When land acquired by compulsory purchase becomes surplus to requirements, the acquiring authority may be obliged to offer it back to the former owner. This issue is governed by the Crichel Down Rules (CDR) which set out who is entitled to have land returned and the process to be followed.
The CDR may be of particular interest to those affected by current roads projects such as the A9 and A96 Duallings, as well as recently completed ones, such as the M74 Completion. This is because all land needed for these projects is acquired on a permanent basis, even where the project need is in fact temporary – for example during the construction period only.
In these circumstances, former landowners or tenants might want to rely on the CDR after the project is completed, or at a later date, to secure the handback of their land.
The small print of the CDR is often overlooked. So it’s worth remembering that, amongst other things –
- the land will be offered back at market value
- if the owner (at the time of acquisition) has sold on his remaining land post-CPO, the new owner is not entitled to the surplus land and
- land which has materially changed in character since acquisition – for example due to demolition or construction works or afforestation – is exempt.

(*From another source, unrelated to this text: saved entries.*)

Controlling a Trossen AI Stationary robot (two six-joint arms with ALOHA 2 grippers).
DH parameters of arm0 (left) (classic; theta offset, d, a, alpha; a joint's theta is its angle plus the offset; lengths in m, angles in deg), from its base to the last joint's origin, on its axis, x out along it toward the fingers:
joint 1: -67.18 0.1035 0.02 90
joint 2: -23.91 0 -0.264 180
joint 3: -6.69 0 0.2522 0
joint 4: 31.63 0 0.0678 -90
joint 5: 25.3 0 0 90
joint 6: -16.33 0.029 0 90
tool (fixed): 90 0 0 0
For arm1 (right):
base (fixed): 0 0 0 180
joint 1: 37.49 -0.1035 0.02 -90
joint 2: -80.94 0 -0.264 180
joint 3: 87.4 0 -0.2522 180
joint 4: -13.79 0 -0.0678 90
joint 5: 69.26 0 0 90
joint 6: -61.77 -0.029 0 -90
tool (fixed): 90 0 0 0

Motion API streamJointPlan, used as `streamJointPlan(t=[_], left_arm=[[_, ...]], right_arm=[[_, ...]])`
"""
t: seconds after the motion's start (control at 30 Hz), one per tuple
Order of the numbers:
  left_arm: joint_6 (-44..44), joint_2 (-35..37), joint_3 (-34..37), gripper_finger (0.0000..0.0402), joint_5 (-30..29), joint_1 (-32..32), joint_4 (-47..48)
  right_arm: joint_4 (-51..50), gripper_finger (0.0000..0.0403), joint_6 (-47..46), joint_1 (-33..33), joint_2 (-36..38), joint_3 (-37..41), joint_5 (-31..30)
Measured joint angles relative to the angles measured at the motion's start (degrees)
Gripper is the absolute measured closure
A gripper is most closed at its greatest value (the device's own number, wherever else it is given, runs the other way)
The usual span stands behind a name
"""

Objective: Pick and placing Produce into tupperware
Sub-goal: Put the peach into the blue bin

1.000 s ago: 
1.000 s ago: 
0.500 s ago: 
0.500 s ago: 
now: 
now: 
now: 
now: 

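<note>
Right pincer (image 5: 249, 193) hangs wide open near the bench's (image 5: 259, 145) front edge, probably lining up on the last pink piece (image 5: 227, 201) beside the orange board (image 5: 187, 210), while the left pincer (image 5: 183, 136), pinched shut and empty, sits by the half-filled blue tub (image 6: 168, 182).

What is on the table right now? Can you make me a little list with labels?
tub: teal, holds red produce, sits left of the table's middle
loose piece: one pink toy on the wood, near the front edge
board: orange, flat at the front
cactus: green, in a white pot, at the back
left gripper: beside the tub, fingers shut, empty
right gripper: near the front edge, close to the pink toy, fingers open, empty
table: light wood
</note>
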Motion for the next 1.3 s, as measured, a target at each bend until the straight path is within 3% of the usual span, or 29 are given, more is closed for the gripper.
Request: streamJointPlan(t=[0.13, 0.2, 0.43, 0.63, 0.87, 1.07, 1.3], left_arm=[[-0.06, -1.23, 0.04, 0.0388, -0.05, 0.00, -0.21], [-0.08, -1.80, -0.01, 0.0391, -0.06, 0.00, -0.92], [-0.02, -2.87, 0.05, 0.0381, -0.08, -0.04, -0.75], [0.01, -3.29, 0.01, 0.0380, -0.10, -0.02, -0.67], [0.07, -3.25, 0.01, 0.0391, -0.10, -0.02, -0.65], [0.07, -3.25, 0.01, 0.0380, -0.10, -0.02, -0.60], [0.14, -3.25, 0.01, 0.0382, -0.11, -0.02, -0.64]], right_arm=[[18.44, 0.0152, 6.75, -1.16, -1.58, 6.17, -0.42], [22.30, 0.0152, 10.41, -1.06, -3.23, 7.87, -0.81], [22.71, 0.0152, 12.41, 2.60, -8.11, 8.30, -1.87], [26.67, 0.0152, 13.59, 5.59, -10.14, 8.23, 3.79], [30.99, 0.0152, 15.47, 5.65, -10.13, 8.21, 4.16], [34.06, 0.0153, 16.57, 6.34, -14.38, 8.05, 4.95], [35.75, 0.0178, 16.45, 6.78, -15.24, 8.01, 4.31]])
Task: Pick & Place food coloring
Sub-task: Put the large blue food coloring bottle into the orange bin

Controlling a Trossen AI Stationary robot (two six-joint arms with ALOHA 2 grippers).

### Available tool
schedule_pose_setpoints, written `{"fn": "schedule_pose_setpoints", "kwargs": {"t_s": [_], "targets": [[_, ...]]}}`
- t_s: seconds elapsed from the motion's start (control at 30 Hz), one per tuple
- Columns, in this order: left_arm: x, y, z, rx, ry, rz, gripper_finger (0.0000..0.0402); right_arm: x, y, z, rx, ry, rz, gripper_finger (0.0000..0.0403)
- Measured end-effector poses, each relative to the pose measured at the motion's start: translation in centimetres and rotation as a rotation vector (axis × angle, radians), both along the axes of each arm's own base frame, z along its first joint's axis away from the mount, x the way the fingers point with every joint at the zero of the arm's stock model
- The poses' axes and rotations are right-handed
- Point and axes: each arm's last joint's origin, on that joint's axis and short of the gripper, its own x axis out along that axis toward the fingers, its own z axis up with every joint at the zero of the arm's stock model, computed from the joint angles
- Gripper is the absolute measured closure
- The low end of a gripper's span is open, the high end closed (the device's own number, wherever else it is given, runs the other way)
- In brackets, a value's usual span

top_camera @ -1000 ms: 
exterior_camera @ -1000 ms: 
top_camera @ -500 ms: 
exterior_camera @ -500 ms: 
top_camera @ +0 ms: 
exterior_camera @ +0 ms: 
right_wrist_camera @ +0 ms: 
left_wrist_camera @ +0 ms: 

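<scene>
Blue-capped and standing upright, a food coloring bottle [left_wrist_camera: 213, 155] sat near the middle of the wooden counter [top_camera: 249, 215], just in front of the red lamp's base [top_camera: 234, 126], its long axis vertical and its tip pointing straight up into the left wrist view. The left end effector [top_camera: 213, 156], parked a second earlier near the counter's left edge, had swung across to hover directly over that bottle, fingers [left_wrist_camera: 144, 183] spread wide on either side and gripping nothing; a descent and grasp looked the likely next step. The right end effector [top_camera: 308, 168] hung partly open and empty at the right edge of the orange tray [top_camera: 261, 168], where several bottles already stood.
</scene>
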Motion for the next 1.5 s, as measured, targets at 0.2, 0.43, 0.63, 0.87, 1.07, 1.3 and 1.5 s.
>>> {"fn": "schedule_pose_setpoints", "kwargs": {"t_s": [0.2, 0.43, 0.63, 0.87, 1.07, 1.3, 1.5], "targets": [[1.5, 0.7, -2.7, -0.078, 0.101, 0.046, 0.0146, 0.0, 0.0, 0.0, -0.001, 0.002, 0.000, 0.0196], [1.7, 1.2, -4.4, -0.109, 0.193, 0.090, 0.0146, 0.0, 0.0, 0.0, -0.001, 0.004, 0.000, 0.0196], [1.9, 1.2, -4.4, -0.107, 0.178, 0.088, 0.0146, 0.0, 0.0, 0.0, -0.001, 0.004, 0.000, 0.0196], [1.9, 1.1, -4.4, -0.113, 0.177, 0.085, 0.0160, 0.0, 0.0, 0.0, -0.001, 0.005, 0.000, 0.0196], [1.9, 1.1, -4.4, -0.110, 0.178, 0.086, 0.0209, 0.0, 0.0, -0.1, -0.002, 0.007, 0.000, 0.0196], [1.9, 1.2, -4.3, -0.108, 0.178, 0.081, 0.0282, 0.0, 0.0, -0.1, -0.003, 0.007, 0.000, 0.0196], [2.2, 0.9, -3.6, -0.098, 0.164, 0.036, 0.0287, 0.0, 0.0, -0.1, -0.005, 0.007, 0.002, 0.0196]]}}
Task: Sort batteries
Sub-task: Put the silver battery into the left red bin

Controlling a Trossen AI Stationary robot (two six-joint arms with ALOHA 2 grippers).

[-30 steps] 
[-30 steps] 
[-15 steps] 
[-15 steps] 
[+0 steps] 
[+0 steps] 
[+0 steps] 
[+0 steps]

This last exemption required a bespoke policy approach for the Crossrail project in London. Much of the land acquired for the project was ultimately surplus to requirements above the ground, but had been materially changed below ground level, where tunnels or underground stations had been built.
New policy was therefore adopted to allow people with qualifying interests to buy back the land jointly or individually regardless of these changes.
Closer to home, much of the land being acquired for current roads projects will be used for mitigation works or planting schemes, materially changing it. While the promoter may be willing to offer the land back in due course, landowners should not assume that this will be the case, and should plan accordingly.